However, people on Medicare in the U.S. generally have access to the same hospitals/facilities as people on private insurance (even if these hospitals receive federal funding, they’re not run by the government). Some doctors won’t take Medicare patients because they’re generally paid less for those appointments, but most doctors will. I think this may be one significant difference between socialized medicine in Canada and Medicare in the U.S… Is that true?

It’s a single payer system, which means everyone has access to the same hospitals and doctors. All hospitals are publically funded. Neither hospitals nor doctors can bill for services privately if they are covered by Medicare, so no one has access to better doctors or hospitals than anyone else generally. It’s not as comprehensive as the NHS or other countries though, and private insurance fills in the gaps for services that aren’t covered such as dental, vision (except for diabetics) and drugs. What is covered is up to each province. Hospitals still have their own administrations and doctors operate as entrepreneurs who bill the government instead of insurance companies or the patient. Patients (mostly) have freedom of choice over which hospital to go to, doctors, etc. so it’s similar to how Medicare works in the States if it covered everyone and there was no private insurance.
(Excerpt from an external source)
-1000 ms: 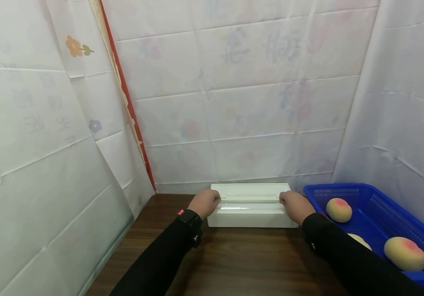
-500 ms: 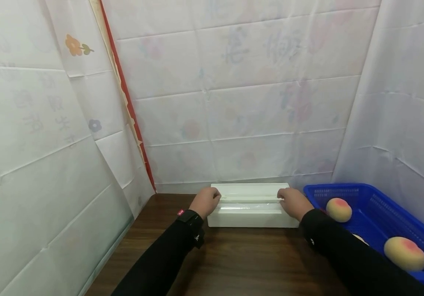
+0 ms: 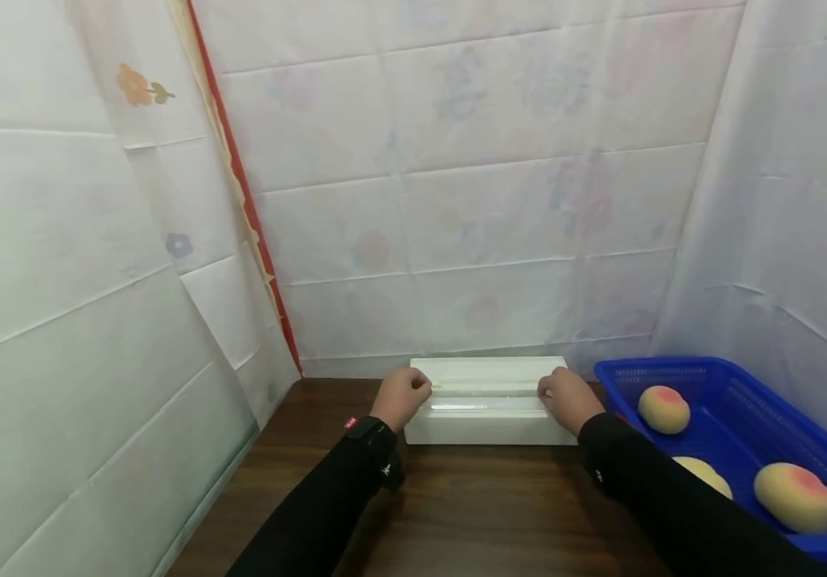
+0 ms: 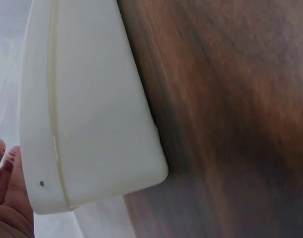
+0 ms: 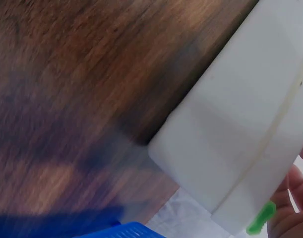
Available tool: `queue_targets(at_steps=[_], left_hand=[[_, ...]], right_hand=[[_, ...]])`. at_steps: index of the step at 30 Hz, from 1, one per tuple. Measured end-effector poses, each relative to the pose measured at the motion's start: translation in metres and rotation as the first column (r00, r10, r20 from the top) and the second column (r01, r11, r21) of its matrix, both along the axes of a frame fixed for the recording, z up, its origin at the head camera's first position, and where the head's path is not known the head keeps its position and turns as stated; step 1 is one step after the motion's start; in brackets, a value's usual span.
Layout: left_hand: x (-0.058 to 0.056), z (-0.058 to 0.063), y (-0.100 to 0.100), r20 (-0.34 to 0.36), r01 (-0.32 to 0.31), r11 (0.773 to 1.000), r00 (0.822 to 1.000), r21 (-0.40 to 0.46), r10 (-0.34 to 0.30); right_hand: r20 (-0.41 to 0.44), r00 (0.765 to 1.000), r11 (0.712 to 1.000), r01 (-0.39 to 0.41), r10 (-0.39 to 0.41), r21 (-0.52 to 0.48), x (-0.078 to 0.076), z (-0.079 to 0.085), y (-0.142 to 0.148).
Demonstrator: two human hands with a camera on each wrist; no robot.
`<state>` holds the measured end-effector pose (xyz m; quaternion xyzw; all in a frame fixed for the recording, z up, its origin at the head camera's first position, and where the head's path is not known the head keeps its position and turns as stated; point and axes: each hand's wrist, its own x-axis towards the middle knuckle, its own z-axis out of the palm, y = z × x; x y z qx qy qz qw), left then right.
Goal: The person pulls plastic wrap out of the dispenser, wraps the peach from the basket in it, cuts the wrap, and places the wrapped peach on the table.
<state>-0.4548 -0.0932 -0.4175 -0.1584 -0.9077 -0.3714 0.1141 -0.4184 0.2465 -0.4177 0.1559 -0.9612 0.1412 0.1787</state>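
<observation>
A long white plastic-wrap dispenser [image 3: 491,430] lies on the table in front of me, with shiny clear film [image 3: 486,403] showing along its top. At its left end my left hand [image 3: 401,397] has thumb and fingers brought together, pinching the film's edge. My right hand [image 3: 568,398] pinches likewise near the right end. Both wrist views look at the smooth end of the dispenser [image 4: 99,109], with curled fingers [image 5: 299,191] just past its upper edge. A small green piece [image 5: 262,218] sticks out beside the right hand. The film between the fingertips is barely visible.
To the right stands a blue plastic basket [image 3: 716,433] holding several peaches [image 3: 663,409], one partly hidden by my right sleeve. White printed sheeting [image 3: 471,240] hangs behind the brown wooden table [image 3: 486,505] and on both sides.
My right hand has shifted slightly left along the dispenser's top. The left hand stays almost in place at its end. The head view has tilted a little.
</observation>
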Motion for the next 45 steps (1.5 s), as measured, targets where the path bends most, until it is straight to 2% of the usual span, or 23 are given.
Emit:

Ah, I mistakenly thought hospitals were run by the government. That’s interesting. Thanks for explaining.

Medicare coverage in the US does not prevent us from getting Timely tests and treatment unlike other countries’ socialized medicine programs. So please don’t try to compare socialist countries such as the UK to Medicare in the US

They’re both socialized medicine. Period. There’s no debating this. It is a fact.

Each country will encounter different problems while providing healthcare. Some countries handle the wait time issue much better than others. However, those countries may have other issues. There are tons of issues in the U.S. healthcare system. People on Medicare are much better situated than people trying to pay for healthcare through their employer or the exchange. We ration healthcare through cost rather than wait times. This enhances already existing inequality within our country.


If the hospitals aren’t run by the government, how do wait-times for elected procedures become a problem? What determines when you can get an knee or hip replacement?

Thanks for answering my questions :slight_smile:

Wait times in other countries (those with socialized medicine such as NHS) can kill you, or limit your quality of life.

Heck, Medicare paid for an expensive bit of titanium hardware (over $10k) that Blue Cross (my wife’s employee insurance plan–NOT an HMO–it was a PPO) refused to pay for. Therefore she had to wait until she went onto Medicare.

I cringe when I read about the lengthy times folks wait in other countries for things such as an MRI, or a procedure. In the US, when I need an MRI I can get one in a couple of days, no problem. Doesn’t matter if I’m on Medicare or not.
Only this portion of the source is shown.